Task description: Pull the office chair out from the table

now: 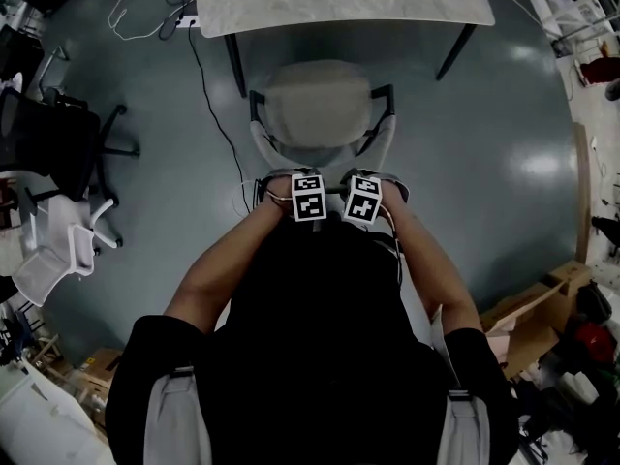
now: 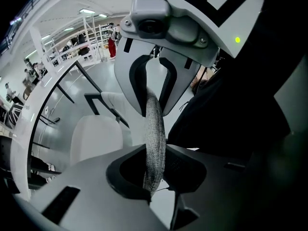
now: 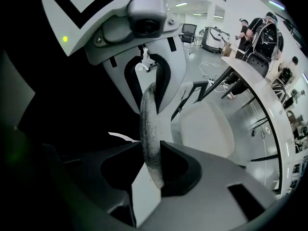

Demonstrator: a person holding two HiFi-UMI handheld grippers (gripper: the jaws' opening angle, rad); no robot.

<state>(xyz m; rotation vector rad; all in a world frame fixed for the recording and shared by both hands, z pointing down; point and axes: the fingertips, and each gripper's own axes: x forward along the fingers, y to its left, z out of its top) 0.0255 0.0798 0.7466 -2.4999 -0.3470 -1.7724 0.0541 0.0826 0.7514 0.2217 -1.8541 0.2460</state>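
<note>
The office chair (image 1: 320, 105) has a pale seat and dark armrests and stands just in front of the marble-topped table (image 1: 339, 3). My left gripper (image 1: 308, 184) and right gripper (image 1: 363, 188) sit side by side on the top rim of its backrest, pointing steeply down. In the left gripper view the grey mesh rim (image 2: 155, 138) runs between my left gripper's (image 2: 154, 174) jaws, which are shut on it. In the right gripper view the same rim (image 3: 150, 129) is clamped by my right gripper (image 3: 151, 172). The pale seat (image 3: 207, 129) shows beyond it.
A black office chair (image 1: 48, 139) and a white chair (image 1: 58, 255) stand at the left. A cable (image 1: 208, 95) trails over the grey floor beside the table leg. Cardboard boxes (image 1: 538, 313) lie at the right. People (image 3: 260, 32) stand beyond the table.
</note>
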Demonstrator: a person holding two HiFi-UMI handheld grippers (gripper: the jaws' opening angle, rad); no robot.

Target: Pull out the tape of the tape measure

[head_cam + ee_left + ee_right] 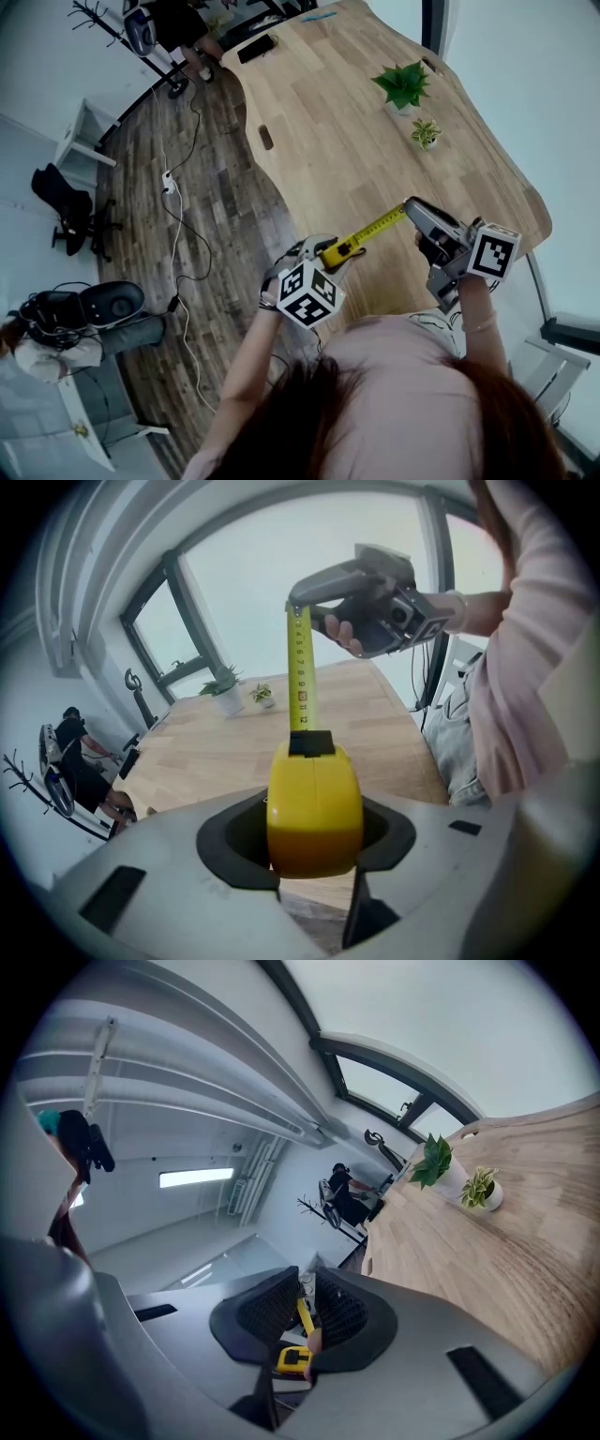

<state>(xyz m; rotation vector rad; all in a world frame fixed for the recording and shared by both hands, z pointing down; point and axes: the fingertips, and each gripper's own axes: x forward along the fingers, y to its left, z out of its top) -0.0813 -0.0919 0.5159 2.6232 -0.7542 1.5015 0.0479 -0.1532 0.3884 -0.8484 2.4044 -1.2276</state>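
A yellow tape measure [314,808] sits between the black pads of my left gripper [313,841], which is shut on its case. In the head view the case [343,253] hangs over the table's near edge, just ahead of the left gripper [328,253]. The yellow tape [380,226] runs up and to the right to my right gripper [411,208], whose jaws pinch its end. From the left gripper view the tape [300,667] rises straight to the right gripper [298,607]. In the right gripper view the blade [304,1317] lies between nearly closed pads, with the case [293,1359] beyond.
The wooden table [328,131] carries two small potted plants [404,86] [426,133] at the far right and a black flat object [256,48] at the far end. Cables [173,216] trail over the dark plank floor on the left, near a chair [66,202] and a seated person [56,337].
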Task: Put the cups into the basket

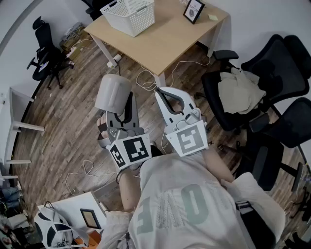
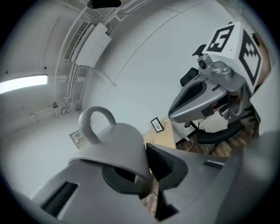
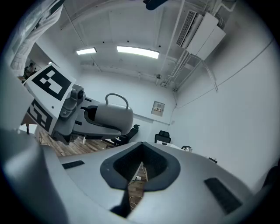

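A pale grey cup (image 1: 112,94) with a loop handle hangs in the air, and my left gripper (image 1: 124,103) is shut on its rim. In the left gripper view the cup (image 2: 117,146) lies tilted between the jaws, handle pointing up and away. My right gripper (image 1: 162,93) is beside it on the right, shut with nothing in it; its jaws (image 3: 141,151) meet at the tips. The white lattice basket (image 1: 130,14) stands on the far left part of the wooden table (image 1: 165,39), well ahead of both grippers. The left gripper with the cup (image 3: 110,116) shows in the right gripper view.
A framed picture (image 1: 194,9) and a yellow note stand at the table's far end. Black office chairs (image 1: 252,97), one with a pale cloth on it, are to the right. Another chair (image 1: 46,41) is at far left. Cables lie on the wood floor (image 1: 73,126).
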Demonstrator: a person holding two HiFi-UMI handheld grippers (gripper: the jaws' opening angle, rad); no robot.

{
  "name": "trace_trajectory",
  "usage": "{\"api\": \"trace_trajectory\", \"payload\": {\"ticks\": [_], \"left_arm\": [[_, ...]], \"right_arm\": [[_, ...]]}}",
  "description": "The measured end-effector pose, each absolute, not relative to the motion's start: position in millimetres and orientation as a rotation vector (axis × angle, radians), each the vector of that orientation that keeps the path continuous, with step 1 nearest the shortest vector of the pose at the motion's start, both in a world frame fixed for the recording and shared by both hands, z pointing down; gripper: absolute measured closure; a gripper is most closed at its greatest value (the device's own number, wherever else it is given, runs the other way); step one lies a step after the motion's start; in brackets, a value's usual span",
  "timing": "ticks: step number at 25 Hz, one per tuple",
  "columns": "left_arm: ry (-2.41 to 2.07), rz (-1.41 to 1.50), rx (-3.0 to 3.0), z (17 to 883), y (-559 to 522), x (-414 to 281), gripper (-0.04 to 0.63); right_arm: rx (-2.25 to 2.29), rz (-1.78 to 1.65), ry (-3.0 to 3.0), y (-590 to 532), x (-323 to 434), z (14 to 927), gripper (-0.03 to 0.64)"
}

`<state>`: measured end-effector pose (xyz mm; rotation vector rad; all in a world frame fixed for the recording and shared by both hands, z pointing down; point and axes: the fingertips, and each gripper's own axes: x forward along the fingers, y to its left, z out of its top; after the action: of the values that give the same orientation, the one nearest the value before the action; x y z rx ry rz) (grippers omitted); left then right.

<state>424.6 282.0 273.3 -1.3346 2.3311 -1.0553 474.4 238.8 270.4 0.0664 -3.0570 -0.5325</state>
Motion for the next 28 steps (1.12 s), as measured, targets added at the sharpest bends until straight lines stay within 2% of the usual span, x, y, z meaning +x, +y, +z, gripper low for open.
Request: {"api": "trace_trajectory", "payload": {"ticks": [17, 28], "left_arm": [[2.355, -1.091, -1.217, 254.9, 297.0, 405.1, 0.545], [2.452, -1.016, -1.200, 269.0, 296.1, 336.9, 0.545]], "right_arm": [[0.095, -0.442, -3.171, 216.0, 466.6, 263.6, 0.620], [-0.005, -0.340, -3.170, 213.3, 396.0, 270.8, 0.620]]}}
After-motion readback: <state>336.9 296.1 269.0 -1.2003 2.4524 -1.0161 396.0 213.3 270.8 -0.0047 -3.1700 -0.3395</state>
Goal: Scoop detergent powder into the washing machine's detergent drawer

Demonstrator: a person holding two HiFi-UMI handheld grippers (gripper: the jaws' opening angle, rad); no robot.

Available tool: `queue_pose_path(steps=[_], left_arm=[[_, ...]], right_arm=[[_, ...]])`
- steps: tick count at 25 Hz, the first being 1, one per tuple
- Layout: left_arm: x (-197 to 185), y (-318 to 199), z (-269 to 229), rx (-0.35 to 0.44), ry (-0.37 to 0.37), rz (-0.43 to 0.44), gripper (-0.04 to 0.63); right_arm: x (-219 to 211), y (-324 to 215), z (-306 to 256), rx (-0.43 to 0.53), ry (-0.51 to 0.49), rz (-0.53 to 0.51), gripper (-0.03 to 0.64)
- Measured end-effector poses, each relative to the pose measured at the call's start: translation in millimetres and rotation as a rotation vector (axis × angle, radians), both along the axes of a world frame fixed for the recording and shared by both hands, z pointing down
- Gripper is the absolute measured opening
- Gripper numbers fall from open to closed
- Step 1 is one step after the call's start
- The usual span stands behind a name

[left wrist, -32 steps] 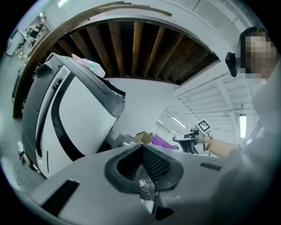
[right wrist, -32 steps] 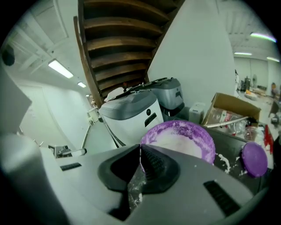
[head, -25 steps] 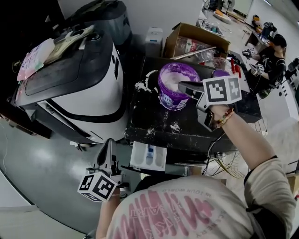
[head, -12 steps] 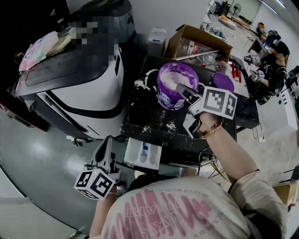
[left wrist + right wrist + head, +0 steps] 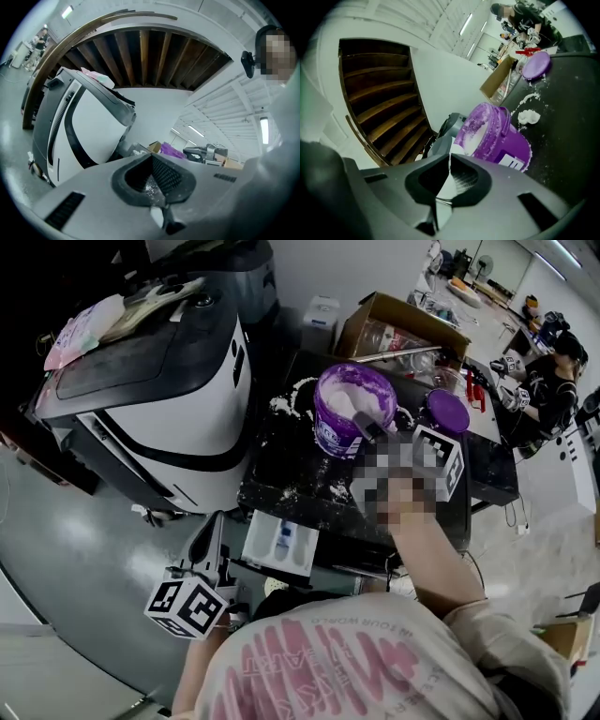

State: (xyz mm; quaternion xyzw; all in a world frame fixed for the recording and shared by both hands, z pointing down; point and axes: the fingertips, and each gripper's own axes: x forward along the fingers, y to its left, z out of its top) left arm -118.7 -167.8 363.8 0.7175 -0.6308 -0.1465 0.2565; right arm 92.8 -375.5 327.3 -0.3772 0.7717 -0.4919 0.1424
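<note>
Head view, near to far: the left gripper (image 5: 215,524), jaws pressed together on nothing, hangs low beside the open white detergent drawer (image 5: 281,542). Beyond, over the powder-strewn black table (image 5: 281,474), the right gripper (image 5: 450,158), jaws closing on a white scoop (image 5: 445,187), sits at the rim of the purple detergent tub (image 5: 352,409). 1 purple lid (image 5: 447,412) lies behind it; the washing machine (image 5: 178,399) stands at left.

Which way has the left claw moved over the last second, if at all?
No. The left claw keeps its place just left of the white drawer.
</note>
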Motion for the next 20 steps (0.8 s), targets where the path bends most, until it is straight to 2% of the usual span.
queue_pose_path(steps=[5, 13, 20], left_arm=[[1.3, 6.7, -2.0, -0.002, -0.004, -0.008, 0.002], [0.0, 14.3, -6.1, -0.002, -0.018, -0.029, 0.002], [7.3, 14.5, -13.3, 0.014, -0.020, -0.022, 0.002]], right_arm=[[0.1, -0.5, 0.6, -0.024, -0.059, 0.021, 0.005], [19.8, -6.0, -3.4, -0.028, -0.226, 0.106, 0.005], [31.8, 1.2, -8.6, -0.031, -0.317, 0.094, 0.005]])
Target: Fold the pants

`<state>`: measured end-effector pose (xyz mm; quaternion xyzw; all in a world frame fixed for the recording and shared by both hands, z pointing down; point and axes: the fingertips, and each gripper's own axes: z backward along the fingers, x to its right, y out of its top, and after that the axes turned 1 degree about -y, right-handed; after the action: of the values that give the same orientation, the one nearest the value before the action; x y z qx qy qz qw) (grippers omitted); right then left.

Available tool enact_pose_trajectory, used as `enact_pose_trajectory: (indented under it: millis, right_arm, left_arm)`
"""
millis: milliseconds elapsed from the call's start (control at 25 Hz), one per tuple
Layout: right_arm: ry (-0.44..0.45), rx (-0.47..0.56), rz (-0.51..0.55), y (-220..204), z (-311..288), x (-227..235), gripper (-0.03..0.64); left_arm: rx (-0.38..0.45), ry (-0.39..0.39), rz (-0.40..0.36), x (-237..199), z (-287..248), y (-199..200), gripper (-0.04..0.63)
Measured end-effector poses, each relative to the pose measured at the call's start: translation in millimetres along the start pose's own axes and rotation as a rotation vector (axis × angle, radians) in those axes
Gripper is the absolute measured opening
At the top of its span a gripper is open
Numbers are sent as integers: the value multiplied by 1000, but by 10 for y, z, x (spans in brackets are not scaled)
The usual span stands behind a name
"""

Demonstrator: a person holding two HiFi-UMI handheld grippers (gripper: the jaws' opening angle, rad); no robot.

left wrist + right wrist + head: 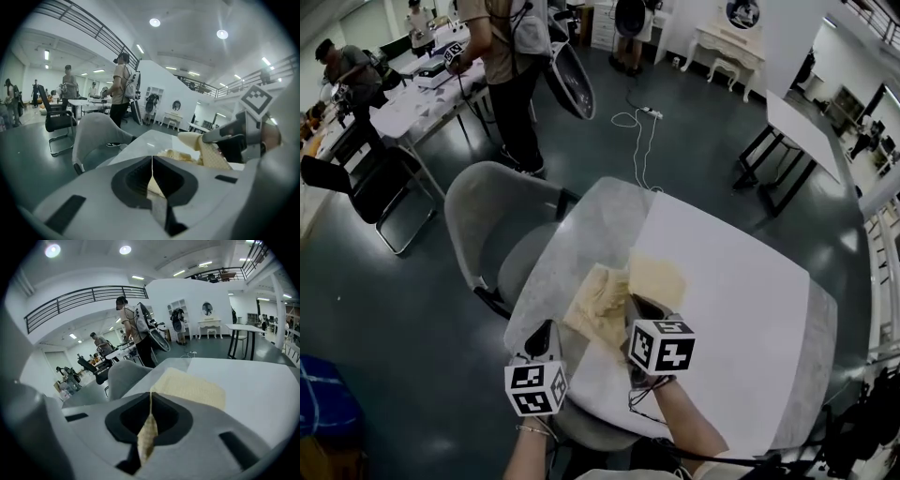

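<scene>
The pale yellow pants [614, 292] lie crumpled on the near left part of the table [546, 277], one part spread flat toward the far side. In the head view my left gripper [547, 334] is at the table's near left edge, and my right gripper [635, 307] is over the pants' near side. Each one is shut on a thin edge of the cloth. In the left gripper view the fabric [152, 183] runs between the closed jaws, and the right gripper [241, 137] lifts a strip of the pants [210, 154]. In the right gripper view a fold [147, 433] hangs from the closed jaws, with the flat part [190, 388] beyond.
A white sheet [727, 291] covers the table's right half. A grey chair [495, 230] stands against the table's far left side. A person [511, 75] stands beyond it beside other tables, a cable [637, 127] lies on the floor, and a black-legged table [792, 141] is at the far right.
</scene>
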<state>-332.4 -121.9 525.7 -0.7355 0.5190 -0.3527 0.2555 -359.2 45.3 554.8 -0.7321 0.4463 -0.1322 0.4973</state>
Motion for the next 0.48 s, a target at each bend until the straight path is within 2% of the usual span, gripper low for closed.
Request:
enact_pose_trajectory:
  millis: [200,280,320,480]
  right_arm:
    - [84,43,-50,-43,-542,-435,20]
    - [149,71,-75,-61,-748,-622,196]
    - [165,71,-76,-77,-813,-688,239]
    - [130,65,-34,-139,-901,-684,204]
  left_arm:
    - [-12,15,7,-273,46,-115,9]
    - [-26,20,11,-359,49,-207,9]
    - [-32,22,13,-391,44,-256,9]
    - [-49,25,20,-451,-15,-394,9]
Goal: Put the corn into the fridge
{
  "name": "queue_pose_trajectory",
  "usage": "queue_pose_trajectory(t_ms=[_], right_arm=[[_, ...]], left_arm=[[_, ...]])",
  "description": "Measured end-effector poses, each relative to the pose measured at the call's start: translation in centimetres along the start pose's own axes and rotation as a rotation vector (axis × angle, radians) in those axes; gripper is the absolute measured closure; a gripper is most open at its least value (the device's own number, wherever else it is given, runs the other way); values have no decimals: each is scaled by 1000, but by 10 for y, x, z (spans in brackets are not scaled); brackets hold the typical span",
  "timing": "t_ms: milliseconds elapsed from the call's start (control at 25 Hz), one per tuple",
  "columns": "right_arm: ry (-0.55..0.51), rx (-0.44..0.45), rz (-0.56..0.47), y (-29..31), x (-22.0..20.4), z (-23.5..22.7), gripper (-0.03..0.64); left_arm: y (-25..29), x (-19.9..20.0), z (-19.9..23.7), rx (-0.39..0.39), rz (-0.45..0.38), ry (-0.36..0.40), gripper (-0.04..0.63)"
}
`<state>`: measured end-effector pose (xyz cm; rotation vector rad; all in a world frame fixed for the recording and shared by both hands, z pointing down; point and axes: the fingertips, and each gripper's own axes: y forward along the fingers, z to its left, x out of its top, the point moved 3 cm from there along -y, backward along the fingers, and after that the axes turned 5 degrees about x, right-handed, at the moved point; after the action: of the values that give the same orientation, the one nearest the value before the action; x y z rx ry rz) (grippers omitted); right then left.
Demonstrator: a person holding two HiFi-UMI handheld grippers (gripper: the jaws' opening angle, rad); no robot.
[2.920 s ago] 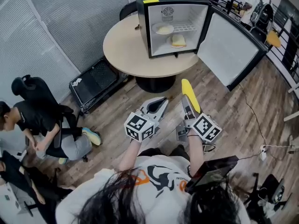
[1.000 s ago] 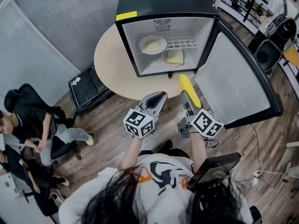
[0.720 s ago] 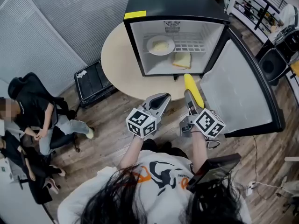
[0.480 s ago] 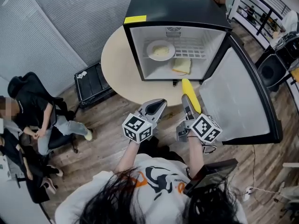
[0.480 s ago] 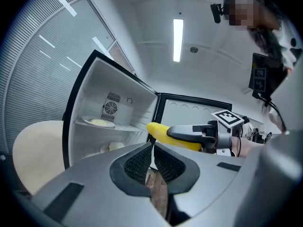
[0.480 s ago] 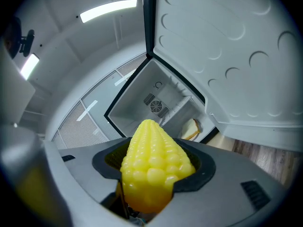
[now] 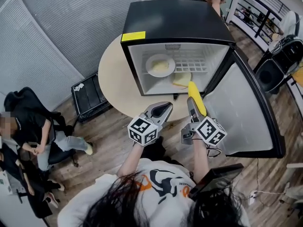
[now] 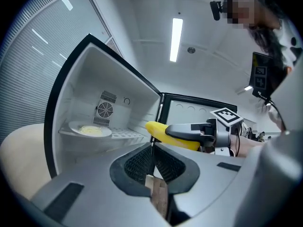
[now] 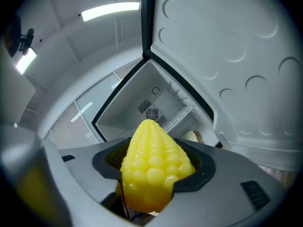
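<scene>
A black mini fridge (image 7: pixel 177 15) stands open on a round table, its door (image 7: pixel 246 112) swung out to the right. My right gripper (image 7: pixel 192 104) is shut on a yellow corn cob (image 7: pixel 196 97), whose tip reaches the fridge's lower front edge. In the right gripper view the corn (image 9: pixel 154 164) fills the jaws and points at the white fridge interior (image 9: pixel 151 108). My left gripper (image 7: pixel 163 109) is beside it on the left, shut and empty, short of the fridge. The left gripper view shows the corn (image 8: pixel 163 132) to the right of the left gripper (image 8: pixel 152 148).
On the fridge's wire shelf lies a white plate (image 7: pixel 160 65) of pale food; a bread slice (image 7: pixel 182 79) rests on the floor of the fridge. The beige table (image 7: pixel 113 74) juts out left. A seated person (image 7: pixel 28 131) and a black case (image 7: pixel 90 96) are at left.
Both grippers have moved forward toward the open fridge. The corn's tip, earlier short of the table edge, now sits at the fridge's opening.
</scene>
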<state>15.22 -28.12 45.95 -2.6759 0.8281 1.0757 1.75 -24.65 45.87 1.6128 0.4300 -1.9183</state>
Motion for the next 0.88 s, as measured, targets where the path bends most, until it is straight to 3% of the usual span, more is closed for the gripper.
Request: queue_pose_trajectory(t_ms=[200, 600, 880], right_arm=[[-51, -62, -42, 41, 24, -10, 356], [-175, -180, -19, 142, 32, -44, 356], [-345, -304, 4, 173, 61, -57, 356]], left_arm=[[27, 3, 26, -45, 11, -1, 581], [54, 7, 85, -97, 17, -23, 581], [74, 21, 84, -157, 13, -27, 581]])
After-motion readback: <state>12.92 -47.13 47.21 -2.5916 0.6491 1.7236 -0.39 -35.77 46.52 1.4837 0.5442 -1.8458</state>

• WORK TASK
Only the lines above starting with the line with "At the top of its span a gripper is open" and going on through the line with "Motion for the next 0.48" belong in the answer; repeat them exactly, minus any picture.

• YOUR RESPONSE
At the top of its span a gripper is open
Numbers are sent as integers: the value multiplied by 1000, but by 10 for y, z, x (spans in brackets are not scaled)
The usual span stands behind a name
"""

Demonstrator: a person holding two HiFi-UMI handheld grippers (gripper: the jaws' opening angle, rad); no robot.

left wrist + right wrist + head: 

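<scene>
The pale yellow pants [614, 292] lie crumpled on the near left part of the table [546, 277], one part spread flat toward the far side. In the head view my left gripper [547, 334] is at the table's near left edge, and my right gripper [635, 307] is over the pants' near side. Each one is shut on a thin edge of the cloth. In the left gripper view the fabric [152, 183] runs between the closed jaws, and the right gripper [241, 137] lifts a strip of the pants [210, 154]. In the right gripper view a fold [147, 433] hangs from the closed jaws, with the flat part [190, 388] beyond.
A white sheet [727, 291] covers the table's right half. A grey chair [495, 230] stands against the table's far left side. A person [511, 75] stands beyond it beside other tables, a cable [637, 127] lies on the floor, and a black-legged table [792, 141] is at the far right.
</scene>
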<state>-332.4 -121.9 525.7 -0.7355 0.5190 -0.3527 0.2555 -359.2 45.3 554.8 -0.7321 0.4463 -0.1322 0.4973</state>
Motion for the next 0.48 s, a target at each bend until the straight path is within 2% of the usual span, gripper low for closed.

The exercise output is complete.